* [What needs to be done]: Skip the pictures and return every entry exactly as written.
──────── Supplied data
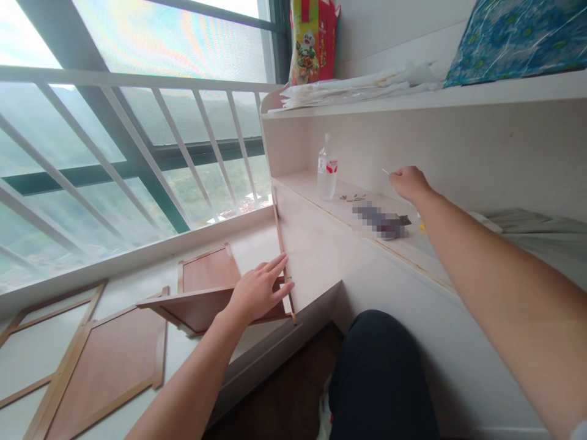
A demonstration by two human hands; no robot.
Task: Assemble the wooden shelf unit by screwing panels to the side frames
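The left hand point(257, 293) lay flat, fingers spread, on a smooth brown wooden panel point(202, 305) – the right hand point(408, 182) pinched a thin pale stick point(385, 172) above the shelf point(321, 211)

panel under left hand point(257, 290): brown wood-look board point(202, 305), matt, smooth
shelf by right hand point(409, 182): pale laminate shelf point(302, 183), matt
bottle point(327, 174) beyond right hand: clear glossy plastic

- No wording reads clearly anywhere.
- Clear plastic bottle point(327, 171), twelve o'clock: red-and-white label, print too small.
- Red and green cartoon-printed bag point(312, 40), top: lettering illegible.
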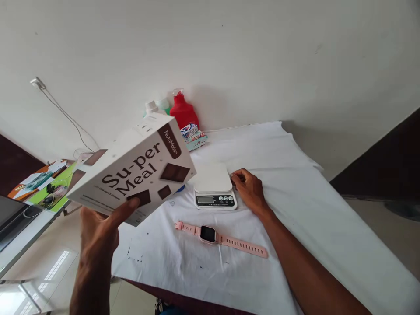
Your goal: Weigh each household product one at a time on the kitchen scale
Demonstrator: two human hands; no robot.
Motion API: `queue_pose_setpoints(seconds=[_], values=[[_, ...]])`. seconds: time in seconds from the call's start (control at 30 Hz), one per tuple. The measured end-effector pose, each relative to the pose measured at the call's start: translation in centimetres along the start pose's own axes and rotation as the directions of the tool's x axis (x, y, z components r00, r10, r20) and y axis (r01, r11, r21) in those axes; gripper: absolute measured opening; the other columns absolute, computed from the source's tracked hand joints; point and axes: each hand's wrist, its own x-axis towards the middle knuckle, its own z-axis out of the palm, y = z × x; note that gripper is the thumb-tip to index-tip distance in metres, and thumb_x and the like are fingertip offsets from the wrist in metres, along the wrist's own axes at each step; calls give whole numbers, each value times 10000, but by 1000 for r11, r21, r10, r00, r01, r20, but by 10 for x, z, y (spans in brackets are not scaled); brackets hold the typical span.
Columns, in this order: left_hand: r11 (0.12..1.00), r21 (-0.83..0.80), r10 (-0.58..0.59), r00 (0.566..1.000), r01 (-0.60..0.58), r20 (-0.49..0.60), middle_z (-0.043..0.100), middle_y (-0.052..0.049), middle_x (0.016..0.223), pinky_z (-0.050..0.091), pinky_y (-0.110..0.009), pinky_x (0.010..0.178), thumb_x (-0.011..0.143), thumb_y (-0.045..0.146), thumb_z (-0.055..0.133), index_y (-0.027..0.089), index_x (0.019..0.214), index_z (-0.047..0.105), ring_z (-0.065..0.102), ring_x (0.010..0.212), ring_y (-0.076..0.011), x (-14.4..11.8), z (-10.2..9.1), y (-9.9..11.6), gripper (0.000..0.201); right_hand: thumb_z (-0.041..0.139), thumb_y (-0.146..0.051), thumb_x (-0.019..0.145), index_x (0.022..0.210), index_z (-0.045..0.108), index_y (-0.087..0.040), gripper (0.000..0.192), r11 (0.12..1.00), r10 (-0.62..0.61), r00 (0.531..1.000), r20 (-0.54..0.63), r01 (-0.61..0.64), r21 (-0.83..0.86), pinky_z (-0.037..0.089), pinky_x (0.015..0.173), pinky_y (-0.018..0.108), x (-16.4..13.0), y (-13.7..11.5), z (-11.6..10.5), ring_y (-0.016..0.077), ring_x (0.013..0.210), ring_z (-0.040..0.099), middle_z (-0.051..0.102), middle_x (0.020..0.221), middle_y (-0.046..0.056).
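Observation:
My left hand (pixel 98 232) holds a white "Su-per Meal" box (pixel 134 168) with brown squares printed on it, tilted in the air over the table's left edge. My right hand (pixel 250 189) rests on the white cloth with its fingers against the right side of a small white digital kitchen scale (pixel 214 187). A pink smartwatch (pixel 219 236) lies flat, strap stretched out, on the cloth in front of the scale.
The table is covered by a white cloth (pixel 295 205) against a white wall. At the back stand a red spray bottle (pixel 183 111), other bottles and small packets (pixel 193 136). A side table (pixel 39 192) with papers and cables is at the left.

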Motion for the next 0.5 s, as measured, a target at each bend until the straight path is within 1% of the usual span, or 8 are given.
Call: queue_pose_setpoints(seconds=[0.07,0.13,0.23,0.3,0.4,0.5], values=[[996,-75,-34,994,43,108,801,-68,945,673,-521,832,683,389,911,177,1176,758,771,917,-348,-2,29,3,558,513,-501,831,799,611,-240,281,1000,-6,1000,11,6,5,491,778,382,0,0,0,254,776,670,737,820,66],[990,-128,-39,981,65,192,803,-73,976,668,-498,822,674,402,922,179,1199,738,770,941,-343,-3,60,2,599,509,-505,834,794,601,-244,279,1000,-10,1000,17,10,10,485,773,380,0,0,-1,250,761,664,731,808,61],[983,-166,-38,966,82,256,794,-97,1080,654,-486,846,644,388,947,185,1212,697,764,988,-335,-7,109,-9,653,507,-509,830,796,596,-245,281,999,4,1000,20,-5,35,483,759,375,0,2,0,248,750,662,720,793,55],[979,-189,-27,965,78,259,780,-109,1144,639,-478,877,635,373,953,197,1221,658,754,1024,-323,-9,138,-22,679,506,-523,832,808,600,-241,298,998,20,1000,20,-21,58,484,748,375,0,3,1,250,744,661,713,783,53],[984,-147,-56,958,101,280,765,-115,1157,620,-444,870,628,366,954,200,1143,618,745,1027,-312,-9,168,-49,637,506,-541,844,823,614,-236,324,996,40,999,17,-42,83,482,720,368,1,4,3,242,719,645,707,772,47],[997,-16,-69,957,76,280,758,-110,1131,593,-425,861,616,384,949,188,1121,603,730,1027,-316,-4,185,-74,642,512,-541,844,828,633,-234,330,995,59,998,7,-60,86,486,712,364,2,5,0,242,731,649,736,815,61]])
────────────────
* [Written reply]:
A demonstration by two human hands; no robot.
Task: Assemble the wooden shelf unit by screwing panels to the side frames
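The left hand point(257, 293) lay flat, fingers spread, on a smooth brown wooden panel point(202, 305) – the right hand point(408, 182) pinched a thin pale stick point(385, 172) above the shelf point(321, 211)

panel under left hand point(257, 290): brown wood-look board point(202, 305), matt, smooth
shelf by right hand point(409, 182): pale laminate shelf point(302, 183), matt
bottle point(327, 174) beyond right hand: clear glossy plastic

- No wording reads clearly anywhere.
- Clear plastic bottle point(327, 171), twelve o'clock: red-and-white label, print too small.
- Red and green cartoon-printed bag point(312, 40), top: lettering illegible.
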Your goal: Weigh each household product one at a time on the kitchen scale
Demonstrator: two human hands; no robot.
Motion API: `queue_pose_setpoints(seconds=[_], values=[[_, ...]])`. seconds: time in seconds from the call's start (control at 30 Hz), one per tuple. The measured end-effector pose, each relative to the pose measured at the call's start: translation in centimetres along the start pose's own axes and rotation as the directions of the tool's x axis (x, y, z components r00, r10, r20) and y axis (r01, r11, r21) in those axes; gripper: absolute measured opening; the other columns absolute, computed from the source's tracked hand joints; point and axes: each hand's wrist, its own x-axis towards the middle knuckle, its own z-axis out of the palm, y = z × x; note that gripper is the thumb-tip to index-tip distance in metres, and thumb_x and the like are fingertip offsets from the wrist in metres, along the wrist's own axes at each step; calls give whole numbers, each value times 10000, but by 1000 for r11, r21, r10, r00, r01, r20, but by 10 for x, z, y (spans in brackets are not scaled); brackets hold the typical span.
Columns, in this order: left_hand: r11 (0.12..1.00), r21 (-0.83..0.80), r10 (-0.58..0.59), r00 (0.566..1.000), r01 (-0.60..0.58), r20 (-0.49..0.60), middle_z (-0.043..0.100), middle_y (-0.052..0.049), middle_x (0.016..0.223), pinky_z (-0.050..0.091), pinky_y (-0.110..0.009), pinky_x (0.010..0.178), thumb_x (-0.011..0.143), thumb_y (-0.045..0.146), thumb_z (-0.055..0.133), index_y (-0.027..0.089), index_x (0.019..0.214), index_z (-0.047..0.105), ring_z (-0.065..0.102), ring_x (0.010..0.212), ring_y (-0.076..0.011), x (-14.4..11.8), z (-10.2..9.1), y (-9.9..11.6), gripper (0.000..0.201); right_hand: thumb_z (-0.041..0.139), thumb_y (-0.146..0.051), thumb_x (-0.019..0.145), index_x (0.022..0.210), index_z (-0.045..0.108), index_y (-0.087..0.040), gripper (0.000..0.192), r11 (0.12..1.00), r10 (-0.62..0.61), r00 (0.531..1.000), r20 (-0.54..0.63), r01 (-0.61..0.64), r21 (-0.83..0.86), pinky_z (-0.037..0.089), pinky_x (0.015..0.173), pinky_y (-0.018..0.108), x (-16.4..13.0), y (-13.7..11.5), z (-11.6..10.5), ring_y (-0.016..0.077), ring_x (0.013..0.210), ring_z (-0.040..0.099), middle_z (-0.051..0.102), middle_x (0.020..0.221), middle_y (-0.046..0.056).
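Observation:
My left hand (pixel 98 232) holds a white "Su-per Meal" box (pixel 134 168) with brown squares printed on it, tilted in the air over the table's left edge. My right hand (pixel 250 189) rests on the white cloth with its fingers against the right side of a small white digital kitchen scale (pixel 214 187). A pink smartwatch (pixel 219 236) lies flat, strap stretched out, on the cloth in front of the scale.
The table is covered by a white cloth (pixel 295 205) against a white wall. At the back stand a red spray bottle (pixel 183 111), other bottles and small packets (pixel 193 136). A side table (pixel 39 192) with papers and cables is at the left.
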
Motion for the next 0.5 s, as measured, a target at each bend until the straight path is within 1% of the usual span, or 8 are given.
Call: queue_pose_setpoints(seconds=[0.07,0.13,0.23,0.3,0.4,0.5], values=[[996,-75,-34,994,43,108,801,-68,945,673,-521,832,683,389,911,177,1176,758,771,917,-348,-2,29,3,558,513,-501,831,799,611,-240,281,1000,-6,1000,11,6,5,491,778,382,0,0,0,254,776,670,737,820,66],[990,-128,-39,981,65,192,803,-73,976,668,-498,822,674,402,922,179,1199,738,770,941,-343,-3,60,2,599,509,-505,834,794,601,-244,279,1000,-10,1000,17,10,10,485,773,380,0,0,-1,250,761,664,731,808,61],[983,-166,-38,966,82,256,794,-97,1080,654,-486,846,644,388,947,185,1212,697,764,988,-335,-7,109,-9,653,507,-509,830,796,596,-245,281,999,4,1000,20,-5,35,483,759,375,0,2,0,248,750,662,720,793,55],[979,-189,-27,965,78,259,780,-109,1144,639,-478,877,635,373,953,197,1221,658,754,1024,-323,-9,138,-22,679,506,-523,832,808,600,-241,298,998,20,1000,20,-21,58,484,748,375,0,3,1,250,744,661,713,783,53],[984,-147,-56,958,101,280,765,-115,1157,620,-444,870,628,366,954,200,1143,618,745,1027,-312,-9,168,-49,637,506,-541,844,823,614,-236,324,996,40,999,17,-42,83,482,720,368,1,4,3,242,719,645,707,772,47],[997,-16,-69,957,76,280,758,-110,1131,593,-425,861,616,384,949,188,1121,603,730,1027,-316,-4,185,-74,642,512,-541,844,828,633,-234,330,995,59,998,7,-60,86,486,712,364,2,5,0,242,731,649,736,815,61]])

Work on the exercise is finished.